Upstairs, I returned to Andi's childhood room. In the late evening gloaming, the bare walls struggled to hold onto the light. I flicked the switch and took a second to really inspect the room. I had always assumed the vaguely Spartan air was due to an aesthetic scrub of Diane's. But there were still signs of child Andi all around. The stuffed animals arranged in a pyramid on the steamer trunk at the end of the bed. Her bookcase stuffed full of fantasy series, schmaltzy romances, historical epics. This wasn't a room empty of her, but I now realized it had a hole in it. Artist Andi.

I unzipped her suitcase and dug into the toiletry bag once more. I removed the orange box and placed it on top of the suitcase. I took the sweater down with me and handed it to Andi with a kiss on the top of her head.

"You've got a splotch," I told her. "Thought you might want to change." She looked at me with gratitude.

"Thanks, Petey," she said. I held onto that moment, wondering if it would be one of our last good ones.

By David Trinks on Unsplash

I let her go up first. I nursed my coffee and sipped some port with Duke before turning in. He surprised me with a strong clap on the back. In his world, that was about as good as a hug.

"Things'll turn around, you'll see," he said. "The market's down. It'll be up again." I thanked him for his confidence. I could see it now, the subtle ways in which he and Diane were cautious about my career. Duke always referred to it as work, never art. Diane only asked after it when she got tipsy. Neither of them had ever asked to see it in person, let alone purchase any.

I'd assumed it was shame or distaste that made them avoid the subject. I now realized it was tact on their part, or fear of upsetting Andi. I climbed the stairs, relieved to see the light from our room still shining from under the door. I knocked twice and twice again, the way we always let each other know of our presence.

"Come in," Andi sniffled. She sat cross legged on the floor, the box next to her. She held one of her stuffed animals, a tiger, in her lap.

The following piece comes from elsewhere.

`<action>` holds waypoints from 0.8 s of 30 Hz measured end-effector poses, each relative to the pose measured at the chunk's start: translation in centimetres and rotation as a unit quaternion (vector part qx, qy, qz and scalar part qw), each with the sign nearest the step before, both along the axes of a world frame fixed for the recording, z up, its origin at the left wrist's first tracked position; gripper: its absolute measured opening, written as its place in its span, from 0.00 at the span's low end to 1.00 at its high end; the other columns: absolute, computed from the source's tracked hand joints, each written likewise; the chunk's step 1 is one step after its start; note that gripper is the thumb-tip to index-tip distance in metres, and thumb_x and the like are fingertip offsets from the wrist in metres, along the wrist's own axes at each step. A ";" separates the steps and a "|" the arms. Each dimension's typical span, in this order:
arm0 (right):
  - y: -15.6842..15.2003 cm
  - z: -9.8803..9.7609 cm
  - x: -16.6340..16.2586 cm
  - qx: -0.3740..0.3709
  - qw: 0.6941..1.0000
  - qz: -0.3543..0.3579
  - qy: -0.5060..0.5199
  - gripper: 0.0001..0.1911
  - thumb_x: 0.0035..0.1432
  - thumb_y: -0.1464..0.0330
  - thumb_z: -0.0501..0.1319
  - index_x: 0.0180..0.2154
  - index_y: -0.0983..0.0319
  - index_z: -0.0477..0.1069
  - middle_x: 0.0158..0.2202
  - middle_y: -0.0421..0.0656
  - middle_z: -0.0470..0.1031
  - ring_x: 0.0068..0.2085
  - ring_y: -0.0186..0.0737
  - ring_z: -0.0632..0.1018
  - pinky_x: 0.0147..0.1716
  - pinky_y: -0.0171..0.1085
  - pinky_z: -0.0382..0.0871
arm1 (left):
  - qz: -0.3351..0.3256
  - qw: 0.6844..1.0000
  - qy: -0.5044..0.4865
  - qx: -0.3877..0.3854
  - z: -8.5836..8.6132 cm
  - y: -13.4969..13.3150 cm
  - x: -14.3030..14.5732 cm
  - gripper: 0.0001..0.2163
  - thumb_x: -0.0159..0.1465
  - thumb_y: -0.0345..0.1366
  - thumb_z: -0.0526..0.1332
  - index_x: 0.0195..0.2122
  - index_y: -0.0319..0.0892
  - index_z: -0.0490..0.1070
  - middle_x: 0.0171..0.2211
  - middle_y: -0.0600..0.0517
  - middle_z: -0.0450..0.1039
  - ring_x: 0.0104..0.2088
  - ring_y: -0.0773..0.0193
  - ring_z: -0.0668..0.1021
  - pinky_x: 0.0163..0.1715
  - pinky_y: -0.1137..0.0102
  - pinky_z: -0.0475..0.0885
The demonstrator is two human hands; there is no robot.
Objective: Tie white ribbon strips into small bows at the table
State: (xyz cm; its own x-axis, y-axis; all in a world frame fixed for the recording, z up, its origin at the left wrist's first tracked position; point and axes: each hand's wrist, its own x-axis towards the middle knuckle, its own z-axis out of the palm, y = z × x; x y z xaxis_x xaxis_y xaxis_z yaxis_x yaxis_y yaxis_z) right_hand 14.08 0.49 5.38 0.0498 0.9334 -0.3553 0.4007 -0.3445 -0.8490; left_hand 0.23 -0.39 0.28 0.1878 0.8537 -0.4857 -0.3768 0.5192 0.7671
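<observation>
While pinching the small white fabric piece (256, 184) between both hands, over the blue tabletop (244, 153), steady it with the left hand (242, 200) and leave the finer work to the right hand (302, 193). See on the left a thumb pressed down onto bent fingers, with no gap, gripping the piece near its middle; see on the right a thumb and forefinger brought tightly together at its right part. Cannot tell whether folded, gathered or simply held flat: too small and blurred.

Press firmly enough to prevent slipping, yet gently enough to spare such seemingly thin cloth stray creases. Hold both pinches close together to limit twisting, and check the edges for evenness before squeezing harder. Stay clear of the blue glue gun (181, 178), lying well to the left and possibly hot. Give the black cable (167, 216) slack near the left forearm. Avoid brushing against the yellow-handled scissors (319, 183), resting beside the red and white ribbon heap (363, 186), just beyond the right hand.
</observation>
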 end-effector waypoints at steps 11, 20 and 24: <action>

I sat across from her. "Do you hate me?"

"No. But I'm really hurt. And I'm really confused." Tears pooled in her eyes. "Is it not mine?"

"Oh my God, no." She looked horrified. "I swear. No, that has nothing to do with it."

"Then what's going on? Was there something you didn't tell me about from the checkup?" She shook her head. I waited. We sat in silence for a little while.

"I'm scared," she finally confessed. "I'm scared I'm going to fuck it up. Everything. My career. My marriage. My - my child!" she wailed. "I feel so broken, and the only thing that fixes it is being the best at what I do. And I already know I'm going to suck at this. What kind of mother doesn't stay home with her child? What if I can't do my job and be a good mom at the same time?"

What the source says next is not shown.